▶ _Exercise aim_:
Write out the data below exactly, from its first line to the line containing "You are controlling", that line included.

▶ _Information provided_:
►

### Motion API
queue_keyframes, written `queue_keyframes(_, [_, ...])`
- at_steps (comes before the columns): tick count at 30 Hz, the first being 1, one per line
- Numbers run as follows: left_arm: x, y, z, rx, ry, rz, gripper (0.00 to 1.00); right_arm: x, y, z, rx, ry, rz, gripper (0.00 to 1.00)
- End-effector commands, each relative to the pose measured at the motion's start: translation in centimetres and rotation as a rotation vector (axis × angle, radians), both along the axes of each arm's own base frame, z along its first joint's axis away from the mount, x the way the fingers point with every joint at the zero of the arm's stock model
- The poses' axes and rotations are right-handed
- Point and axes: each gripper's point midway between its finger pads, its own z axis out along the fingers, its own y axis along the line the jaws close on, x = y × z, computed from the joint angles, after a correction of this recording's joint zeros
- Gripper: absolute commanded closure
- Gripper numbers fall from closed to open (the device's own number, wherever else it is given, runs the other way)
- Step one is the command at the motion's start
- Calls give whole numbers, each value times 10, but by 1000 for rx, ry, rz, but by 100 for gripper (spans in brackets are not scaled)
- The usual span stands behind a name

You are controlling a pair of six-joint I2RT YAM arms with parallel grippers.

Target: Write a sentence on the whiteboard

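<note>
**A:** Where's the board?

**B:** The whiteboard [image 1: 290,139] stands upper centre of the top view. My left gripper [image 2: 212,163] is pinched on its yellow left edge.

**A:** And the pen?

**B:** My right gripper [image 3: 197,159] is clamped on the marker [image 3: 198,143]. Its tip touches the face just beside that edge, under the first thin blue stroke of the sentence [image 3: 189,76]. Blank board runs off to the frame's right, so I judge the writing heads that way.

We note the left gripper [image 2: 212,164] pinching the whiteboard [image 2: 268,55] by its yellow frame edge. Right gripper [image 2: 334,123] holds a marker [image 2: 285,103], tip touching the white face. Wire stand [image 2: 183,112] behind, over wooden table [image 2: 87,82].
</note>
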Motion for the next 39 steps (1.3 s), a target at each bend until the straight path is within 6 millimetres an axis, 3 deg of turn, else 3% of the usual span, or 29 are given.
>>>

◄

▶ _Reply_:
### Motion API
queue_keyframes, written `queue_keyframes(_, [_, ...])`
- at_steps (comes before the columns): tick count at 30 Hz, the first being 1, one per line
- Numbers run as follows: left_arm: x, y, z, rx, ry, rz, gripper (0.00 to 1.00); right_arm: x, y, z, rx, ry, rz, gripper (0.00 to 1.00)
- End-effector commands, each relative to the pose measured at the motion's start: translation in centimetres and rotation as a rotation vector (axis × angle, radians), both along the axes of each arm's own base frame, z along its first joint's axis away from the mount, x the way the fingers point with every joint at the zero of the arm's stock model
- The poses' axes and rotations are right-handed
- Point and axes: each gripper's point midway between its finger pads, its own z axis out along the fingers, its own y axis along the line the jaws close on, x = y × z, computed from the joint angles, after a correction of this recording's joint zeros
- Gripper: absolute commanded closure
- Gripper numbers fall from closed to open (the device's own number, wherever else it is given, runs the other way)
- Step one is the command at the motion's start
- Calls give whole numbers, each value times 10, but by 1000 for rx, ry, rz, but by 100 for gripper (spans in brackets are not scaled)
- The usual span stands behind a name

You are controlling a pair of six-joint I2RT YAM arms with parallel grippers.

No further output remains for this exercise.